I am not sure what you understand
to mean here. Do you just mean that money changed hands between the U.S. government and the Mexican government along with the redrawing of boundaries? If so, I don’t disagree with that — diplomatic power-politics often involve money changing hands; e.g. the U.S. government paid Mexico about $15,000,000 for the territory seized earlier under the Treaty of Guadalupe Hidalgo — but that doesn’t make it an example of in the way that the term is normally used in economics literature. You might look at the differences in the role of competition, profit-motive, market entry, the risk of market loss, exit/ etc. etc. here.That seems like an instance where
didn’t say that owners are strictly limited in what they can do. In towns like that, it was typically up to the workers to push back and insist on limiting the owners where they could. (So we could talk about the Mine Wars here as a series of instances of people doing that.) It’s true that in situations where a monopolistic owner has an immense concentration of effective political power, they often get away with murder. That’s a reason to think that the State is pretty bad at recognizing moral limits on ownership when the incumbent owners monolithically dominate the State. It’s not a reason to think that the State is right about that. (As a rule, I don’t think the State is right about much.)would be the better question here. My answer would be that the just powers of legitimate owners are granted by the moral logic of the situation, not by personal or institutional authorities. People may recognize those claims, or they may not.
Erica /#
This seems to be a philosophical argument versus a commentary on actually existing situations, am I correct? Because I see a lot of parallels between private property ownership and political borders in the US.

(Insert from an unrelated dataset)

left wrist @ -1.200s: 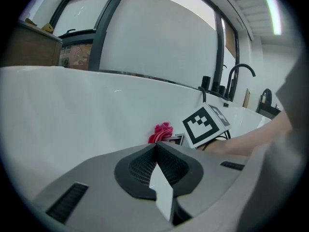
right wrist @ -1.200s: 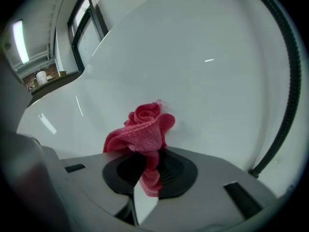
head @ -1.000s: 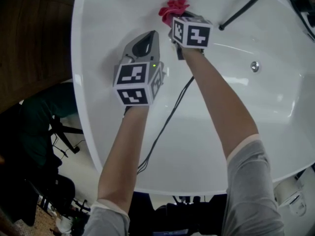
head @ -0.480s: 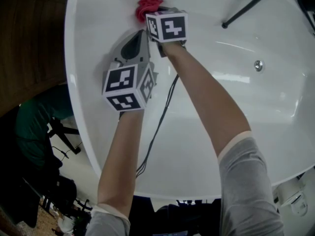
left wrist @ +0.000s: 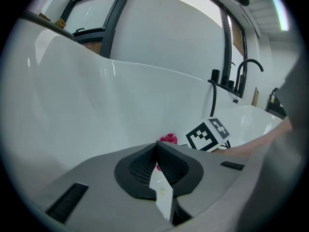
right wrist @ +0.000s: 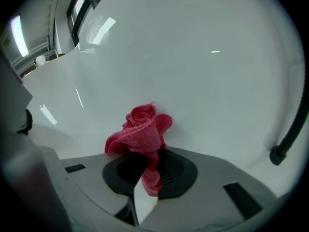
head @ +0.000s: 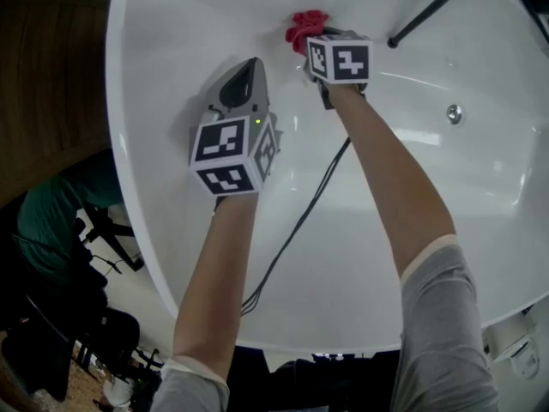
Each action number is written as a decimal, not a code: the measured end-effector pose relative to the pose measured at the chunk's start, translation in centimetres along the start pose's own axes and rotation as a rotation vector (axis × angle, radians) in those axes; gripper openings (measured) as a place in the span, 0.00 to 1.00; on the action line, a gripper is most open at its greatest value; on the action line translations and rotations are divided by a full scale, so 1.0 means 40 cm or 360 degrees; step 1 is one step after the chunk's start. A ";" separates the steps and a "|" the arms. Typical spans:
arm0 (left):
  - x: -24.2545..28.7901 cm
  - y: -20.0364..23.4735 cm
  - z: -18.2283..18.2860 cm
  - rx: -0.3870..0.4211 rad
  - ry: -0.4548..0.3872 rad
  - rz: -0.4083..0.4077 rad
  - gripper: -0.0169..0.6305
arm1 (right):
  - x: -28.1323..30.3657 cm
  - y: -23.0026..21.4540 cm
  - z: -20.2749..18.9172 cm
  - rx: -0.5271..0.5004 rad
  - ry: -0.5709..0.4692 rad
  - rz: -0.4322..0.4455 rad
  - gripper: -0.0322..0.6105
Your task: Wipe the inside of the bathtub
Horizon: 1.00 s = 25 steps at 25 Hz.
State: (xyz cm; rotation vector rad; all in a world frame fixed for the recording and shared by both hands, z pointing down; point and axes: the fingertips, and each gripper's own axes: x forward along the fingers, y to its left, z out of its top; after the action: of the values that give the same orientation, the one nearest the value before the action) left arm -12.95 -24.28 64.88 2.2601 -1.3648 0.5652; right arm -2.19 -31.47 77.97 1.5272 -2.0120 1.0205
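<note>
A bunched red cloth (right wrist: 142,129) is pinched in my right gripper (right wrist: 145,170), whose jaws are shut on it, and it presses against the white inner wall of the bathtub (right wrist: 193,71). From the head view the red cloth (head: 304,26) shows just past the right gripper (head: 322,45) at the tub's far wall (head: 189,24). My left gripper (head: 244,80) hovers inside the tub to the left, jaws closed together with nothing between them (left wrist: 157,153). The left gripper view also catches the red cloth (left wrist: 168,139) beside the right gripper's marker cube (left wrist: 208,134).
A black hose (head: 425,11) runs down the tub's far right side. The chrome drain fitting (head: 454,113) sits on the right wall. A black cable (head: 296,230) trails over the near rim. A dark wooden surface (head: 43,84) borders the tub at left.
The right gripper with the cloth swept left along the far wall, then back to the right. The left gripper drifted slightly with it.
</note>
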 end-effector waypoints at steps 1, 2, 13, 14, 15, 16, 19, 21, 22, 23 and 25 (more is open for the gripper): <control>0.001 -0.002 -0.006 -0.0005 0.0006 0.0000 0.03 | 0.000 0.000 0.000 -0.0002 0.0003 -0.0020 0.14; 0.001 -0.001 -0.012 -0.0010 0.0011 0.0003 0.03 | 0.001 0.003 0.001 0.0008 0.0004 -0.0039 0.14; -0.010 0.032 -0.023 -0.0048 0.0001 0.0048 0.03 | 0.087 0.153 0.013 0.0041 0.0052 0.0139 0.14; -0.009 0.033 -0.025 -0.0051 0.0001 0.0048 0.03 | 0.092 0.162 0.014 0.0033 0.0045 0.0149 0.14; -0.008 0.033 -0.029 -0.0050 0.0004 0.0049 0.04 | 0.094 0.167 0.015 0.0019 0.0033 0.0163 0.14; -0.006 0.031 -0.033 -0.0046 0.0009 0.0049 0.03 | 0.094 0.169 0.014 -0.0003 0.0024 0.0183 0.14; 0.002 0.021 -0.044 -0.0037 0.0019 0.0045 0.03 | 0.100 0.140 -0.008 -0.0068 0.0066 0.0195 0.14; 0.009 0.012 -0.049 -0.0037 0.0017 0.0034 0.03 | 0.103 0.081 -0.046 -0.0052 0.0136 0.0116 0.14; 0.012 0.008 -0.052 -0.0038 0.0017 0.0028 0.03 | 0.103 0.051 -0.063 -0.0044 0.0161 0.0076 0.14; 0.015 0.005 -0.056 -0.0040 0.0018 0.0022 0.03 | 0.101 0.027 -0.077 -0.0048 0.0176 0.0046 0.14; 0.021 -0.004 -0.070 -0.0044 0.0027 0.0009 0.03 | 0.097 0.001 -0.092 -0.0089 0.0189 0.0017 0.14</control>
State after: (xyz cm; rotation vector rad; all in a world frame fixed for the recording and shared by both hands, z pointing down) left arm -12.78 -23.27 67.61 2.2252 -1.3627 0.5628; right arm -3.82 -31.16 83.07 1.3950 -1.9522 1.0258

Here I am thinking of settlers “non-aggressively” appropriating land for themselves, not knowing or perhaps not caring it is someone else’s customary land. Or just shooting people for their land. Or excluding them. Now the property rights the settlers acquired don’t look aggressive to most people, but they are founded on aggression.
Rad Geek /#
Hi Erica,
You’re correct that this is a philosophical argument about private property norms. It’s not a claim that all current or historical claims of ownership are just, or are distinct from the territorial claims of states. I agree that the settlement history of the U.S. is full of things that look a lot more like military or paramilitary occupation (or just literally were military or paramilitary occupation — for example the State of Georgia’s parceling out of land seized from people in the Cherokee Nation, or the looting and parceling out of Tejanx land to Anglos in the Republic of Texas and after statehood). As you might anticipate, my view of those cases is that in those cases the looter-settler-occupiers don’t actually establish a rightful claim to own the land that they seize. I take it to be land theft rather than a transfer of land ownership, and subject to much the same philosophical attack that I would make against claims of territorial sovereignty by political states.